The man smiled, a little sadly, I thought, and said, “No, he was lineman for the telephone company.”
He explained to me that his father had come to this country as a young man from Holland. When he arrived, with little formal education, he began to study English. He was soon speaking it, but some of the young men he worked with at that time used to laugh at the mistakes he made when he spoke. They told him he would never learn to speak proper English. Apparently, he resolved then and there that he would not only master the English language, but that he would know it better than those who laughed at him, and be better educated than they. And he began to read.
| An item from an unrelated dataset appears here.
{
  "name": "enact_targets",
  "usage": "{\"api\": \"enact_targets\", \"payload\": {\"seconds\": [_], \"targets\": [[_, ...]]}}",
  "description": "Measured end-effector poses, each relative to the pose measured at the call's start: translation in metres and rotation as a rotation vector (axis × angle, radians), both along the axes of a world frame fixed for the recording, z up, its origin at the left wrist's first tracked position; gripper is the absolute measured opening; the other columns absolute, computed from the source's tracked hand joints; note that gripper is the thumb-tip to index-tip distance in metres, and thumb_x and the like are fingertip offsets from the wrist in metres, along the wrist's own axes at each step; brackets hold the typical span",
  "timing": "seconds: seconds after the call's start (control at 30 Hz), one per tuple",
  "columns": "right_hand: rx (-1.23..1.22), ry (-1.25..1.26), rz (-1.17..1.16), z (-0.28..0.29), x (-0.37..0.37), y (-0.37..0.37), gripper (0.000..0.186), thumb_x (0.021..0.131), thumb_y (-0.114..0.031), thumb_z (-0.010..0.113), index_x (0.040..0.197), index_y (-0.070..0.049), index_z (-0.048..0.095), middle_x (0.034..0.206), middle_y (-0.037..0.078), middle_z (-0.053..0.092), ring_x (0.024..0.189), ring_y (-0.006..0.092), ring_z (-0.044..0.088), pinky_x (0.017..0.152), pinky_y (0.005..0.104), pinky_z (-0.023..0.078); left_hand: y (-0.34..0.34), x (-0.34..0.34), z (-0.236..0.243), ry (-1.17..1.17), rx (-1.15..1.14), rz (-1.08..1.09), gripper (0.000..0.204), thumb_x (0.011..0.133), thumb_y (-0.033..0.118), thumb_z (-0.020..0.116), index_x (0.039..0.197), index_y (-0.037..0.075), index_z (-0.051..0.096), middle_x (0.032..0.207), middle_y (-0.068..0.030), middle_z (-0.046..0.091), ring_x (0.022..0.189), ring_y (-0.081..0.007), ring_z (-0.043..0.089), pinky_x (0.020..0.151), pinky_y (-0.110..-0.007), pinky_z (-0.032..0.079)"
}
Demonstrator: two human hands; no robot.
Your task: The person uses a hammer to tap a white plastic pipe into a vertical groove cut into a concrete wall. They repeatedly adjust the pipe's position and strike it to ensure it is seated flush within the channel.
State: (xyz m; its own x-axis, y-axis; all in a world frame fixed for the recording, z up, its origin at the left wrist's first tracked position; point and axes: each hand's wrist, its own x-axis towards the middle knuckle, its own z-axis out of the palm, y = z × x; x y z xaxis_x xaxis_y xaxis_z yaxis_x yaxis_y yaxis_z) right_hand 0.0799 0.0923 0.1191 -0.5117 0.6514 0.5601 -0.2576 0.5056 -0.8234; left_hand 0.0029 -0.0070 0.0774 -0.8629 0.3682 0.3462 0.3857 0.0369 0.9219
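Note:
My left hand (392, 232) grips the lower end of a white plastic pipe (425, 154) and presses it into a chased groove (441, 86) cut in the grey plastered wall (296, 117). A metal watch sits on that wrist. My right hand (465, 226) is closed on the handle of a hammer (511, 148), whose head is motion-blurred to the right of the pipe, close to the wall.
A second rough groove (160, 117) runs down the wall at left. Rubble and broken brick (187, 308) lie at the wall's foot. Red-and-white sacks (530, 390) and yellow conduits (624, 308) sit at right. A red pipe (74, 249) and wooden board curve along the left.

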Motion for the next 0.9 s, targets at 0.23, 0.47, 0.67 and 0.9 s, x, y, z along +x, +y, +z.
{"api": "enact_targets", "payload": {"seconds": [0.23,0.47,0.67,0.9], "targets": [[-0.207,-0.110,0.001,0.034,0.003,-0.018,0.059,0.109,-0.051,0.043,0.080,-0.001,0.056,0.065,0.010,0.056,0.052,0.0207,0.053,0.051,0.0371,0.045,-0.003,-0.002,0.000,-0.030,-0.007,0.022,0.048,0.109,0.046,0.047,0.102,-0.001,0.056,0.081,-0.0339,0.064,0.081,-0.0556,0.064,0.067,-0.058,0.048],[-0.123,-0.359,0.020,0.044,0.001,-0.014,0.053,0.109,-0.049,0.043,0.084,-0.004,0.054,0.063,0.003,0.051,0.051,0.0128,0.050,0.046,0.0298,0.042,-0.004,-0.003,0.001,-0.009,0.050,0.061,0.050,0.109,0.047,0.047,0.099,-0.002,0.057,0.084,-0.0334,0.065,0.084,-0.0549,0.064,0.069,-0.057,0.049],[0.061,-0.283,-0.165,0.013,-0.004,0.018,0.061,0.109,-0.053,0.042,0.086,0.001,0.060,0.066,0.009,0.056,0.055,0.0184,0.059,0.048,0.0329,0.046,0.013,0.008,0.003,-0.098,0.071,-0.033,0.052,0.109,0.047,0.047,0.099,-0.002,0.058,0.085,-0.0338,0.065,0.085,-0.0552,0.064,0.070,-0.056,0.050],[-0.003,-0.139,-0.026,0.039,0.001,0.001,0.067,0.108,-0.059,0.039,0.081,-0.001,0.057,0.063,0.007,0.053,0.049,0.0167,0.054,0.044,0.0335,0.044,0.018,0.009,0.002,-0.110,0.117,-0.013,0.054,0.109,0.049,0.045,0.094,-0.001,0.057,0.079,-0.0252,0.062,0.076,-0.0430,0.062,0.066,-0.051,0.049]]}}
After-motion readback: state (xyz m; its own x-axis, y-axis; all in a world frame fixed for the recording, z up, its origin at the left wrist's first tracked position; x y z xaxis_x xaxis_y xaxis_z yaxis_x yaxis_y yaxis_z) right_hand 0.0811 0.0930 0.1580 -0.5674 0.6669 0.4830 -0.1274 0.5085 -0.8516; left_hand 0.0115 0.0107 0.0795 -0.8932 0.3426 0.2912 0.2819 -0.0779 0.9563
And he read, and read, and read. All his life. He read everything: science, law, literature, history-and of course-Arthur Conan Doyle, who remained his favorite. I left with a few boxes of books, and with a profound respect for this man whom I regretted I had never met, because he was more than a lineman; he was a Renaissance man.
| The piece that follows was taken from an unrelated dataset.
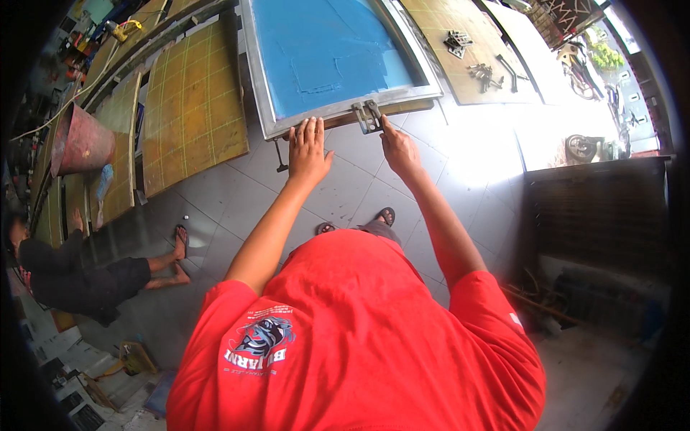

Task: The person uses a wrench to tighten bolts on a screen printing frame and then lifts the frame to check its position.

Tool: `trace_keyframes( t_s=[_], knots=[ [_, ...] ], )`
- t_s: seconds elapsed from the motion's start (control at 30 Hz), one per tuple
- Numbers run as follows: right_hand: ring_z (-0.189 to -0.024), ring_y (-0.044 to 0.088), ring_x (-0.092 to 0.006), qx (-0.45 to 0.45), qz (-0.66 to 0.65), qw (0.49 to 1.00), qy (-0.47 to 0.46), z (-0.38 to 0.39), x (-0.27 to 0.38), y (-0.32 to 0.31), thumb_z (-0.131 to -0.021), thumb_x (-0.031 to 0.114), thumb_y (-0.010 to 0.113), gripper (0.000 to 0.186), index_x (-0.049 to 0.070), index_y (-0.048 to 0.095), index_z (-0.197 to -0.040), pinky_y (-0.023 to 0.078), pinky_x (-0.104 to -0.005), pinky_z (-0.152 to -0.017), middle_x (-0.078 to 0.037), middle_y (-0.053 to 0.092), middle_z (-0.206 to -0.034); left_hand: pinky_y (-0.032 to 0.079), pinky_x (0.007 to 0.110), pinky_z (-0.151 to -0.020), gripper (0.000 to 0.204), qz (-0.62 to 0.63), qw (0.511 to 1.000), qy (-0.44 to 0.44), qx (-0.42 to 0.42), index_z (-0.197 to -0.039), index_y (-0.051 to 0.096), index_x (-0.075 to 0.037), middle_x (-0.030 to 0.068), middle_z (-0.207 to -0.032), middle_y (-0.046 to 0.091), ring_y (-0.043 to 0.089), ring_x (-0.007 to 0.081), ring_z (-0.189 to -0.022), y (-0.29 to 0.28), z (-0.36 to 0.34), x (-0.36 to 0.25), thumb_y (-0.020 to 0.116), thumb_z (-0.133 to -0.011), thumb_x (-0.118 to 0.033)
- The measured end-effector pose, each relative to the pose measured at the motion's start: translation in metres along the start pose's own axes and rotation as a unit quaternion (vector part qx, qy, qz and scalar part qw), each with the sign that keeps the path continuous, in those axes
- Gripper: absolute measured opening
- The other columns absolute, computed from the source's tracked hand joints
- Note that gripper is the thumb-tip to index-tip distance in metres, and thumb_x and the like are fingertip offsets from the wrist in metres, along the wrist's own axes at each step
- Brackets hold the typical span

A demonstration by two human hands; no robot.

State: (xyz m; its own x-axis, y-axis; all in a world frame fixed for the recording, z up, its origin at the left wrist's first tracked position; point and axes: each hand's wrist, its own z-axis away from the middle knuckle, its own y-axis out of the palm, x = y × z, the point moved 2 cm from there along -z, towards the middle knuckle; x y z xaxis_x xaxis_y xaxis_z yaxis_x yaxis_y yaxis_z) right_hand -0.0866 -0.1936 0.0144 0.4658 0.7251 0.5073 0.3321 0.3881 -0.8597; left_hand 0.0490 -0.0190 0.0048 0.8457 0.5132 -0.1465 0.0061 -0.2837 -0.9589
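A screen-printing frame (267,100) with a pale metal rim and blue mesh (323,50) lies in front of me. My left hand (309,151) rests flat on the left part of its near edge, fingers stretched out. A metal clamp (368,115) sits on the same edge, farther right. At its right side is my right hand (401,149), index finger against the clamp and the other fingers curled; the thumb is hidden. Below the frame's left corner, beside my left hand, hangs a T-shaped screw handle (280,158).
Yellow-lined boards (194,108) stand left of the frame, with a reddish bucket (83,140) beyond. On the right board lie metal clamp parts (456,43) and bolts (485,75). Another person (93,280) sits at far left. A dark slatted cabinet (600,215) stands right.
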Motion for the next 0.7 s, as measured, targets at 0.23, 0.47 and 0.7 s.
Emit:
trace_keyframes(
  t_s=[0.23, 0.47, 0.7],
  knots=[
    [-0.077, 0.061, -0.0375, 0.09, 0.02, 0.995, -0.049, -0.017, -0.01, -0.012, -0.088, 0.014, 0.048, 0.05, 0.004, 0.035, -0.135, 0.047, -0.0474, -0.069, -0.022, 0.062, -0.083, 0.019, 0.049, -0.11, 0.084, -0.021, 1.0, 0.003, -0.003, -0.139, 0.025, -0.002, 0.0157, -0.137, 0.034, 0.027, 0.0303, -0.13, 0.006, -0.002, -0.001, 0.067, -0.076, -0.038],
    [-0.079, 0.063, -0.0303, 0.19, 0.182, 0.953, -0.148, -0.069, -0.042, -0.056, -0.09, 0.012, 0.045, 0.05, 0.028, 0.038, -0.137, 0.05, -0.0425, -0.068, -0.014, 0.062, -0.09, 0.02, 0.05, -0.109, 0.085, -0.015, 1.0, -0.013, -0.019, -0.138, 0.028, -0.001, 0.0166, -0.134, 0.035, 0.028, 0.0309, -0.129, 0.009, -0.003, -0.001, 0.067, -0.075, -0.043],
    [-0.084, 0.054, -0.0201, 0.032, 0.27, 0.839, -0.471, -0.178, -0.001, -0.118, -0.086, 0.005, 0.048, 0.044, 0.033, 0.059, -0.117, 0.049, -0.031, -0.074, -0.003, 0.056, -0.088, 0.018, 0.052, -0.109, 0.085, 0.0, 0.999, -0.016, -0.05, -0.137, 0.027, -0.001, 0.017, -0.132, 0.035, 0.029, 0.0322, -0.129, 0.009, -0.005, -0.008, 0.067, -0.074, -0.042]
  ],
)
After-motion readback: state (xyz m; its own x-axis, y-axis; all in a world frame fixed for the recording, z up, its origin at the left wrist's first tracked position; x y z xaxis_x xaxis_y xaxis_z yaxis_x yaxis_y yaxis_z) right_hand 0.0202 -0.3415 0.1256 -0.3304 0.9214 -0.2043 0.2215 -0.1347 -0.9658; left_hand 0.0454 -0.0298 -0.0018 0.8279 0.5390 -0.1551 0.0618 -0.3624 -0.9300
Doctor Watson closed his notebook, and tucked it with his pencil into the pocket of his tweed jacket. “A fascinating case, Holmes. What an extraordinary individual. Exceptionally intelligent and highly motivated.”
“Precisely, Watson. It is a fact of human nature that I have often remarked. We assume that the best way to motivate human beings is to encourage them and tell them they can do something. In fact the opposite is often true. When others told this uneducated man that he could not learn, he resolved with stalwart determination to prove them wrong. And he not only succeeded in outdoing them,” said the great detective, “but transformed himself in the process,” and he added with a modest smile, “I’m only glad that I was of some small assistance.”
One Response to “The Pawtucketville Bibliophile” by Steve O’Connor
Thanks for this great story, Steve. This falls in the category of “Don’t ever underestimate anyone.” In the 1980s, when the Lowell Public Art Collection was growing by one scupture each year, the artwork on either side of the canal bridge on Central Street provoked controversy. Titled “Human Construction” and created by Carlos Dorrien, who was born in Mexico and had studied engineering at Lowell Tech, the non-representational style of the sculpture made some people angry.
When they looked at it they saw broken hunks of stone piled atop one another. Carlos, of course, said the form represented the elemental urge of human beings to build structures for themselves. The Lowell Sun was the main forum for attacks on the sculpture, the artists, and the nasty folks who brought “that thing” to Lowell. At the peak of the argument, a woman about my age whom I knew from doing business with her small cleaning firm, and with whom I had never discussed culture, said to me, “I don’t know why people are upset. In the place I come from in Portugal, we have art and monuments like that everywhere. I like it.”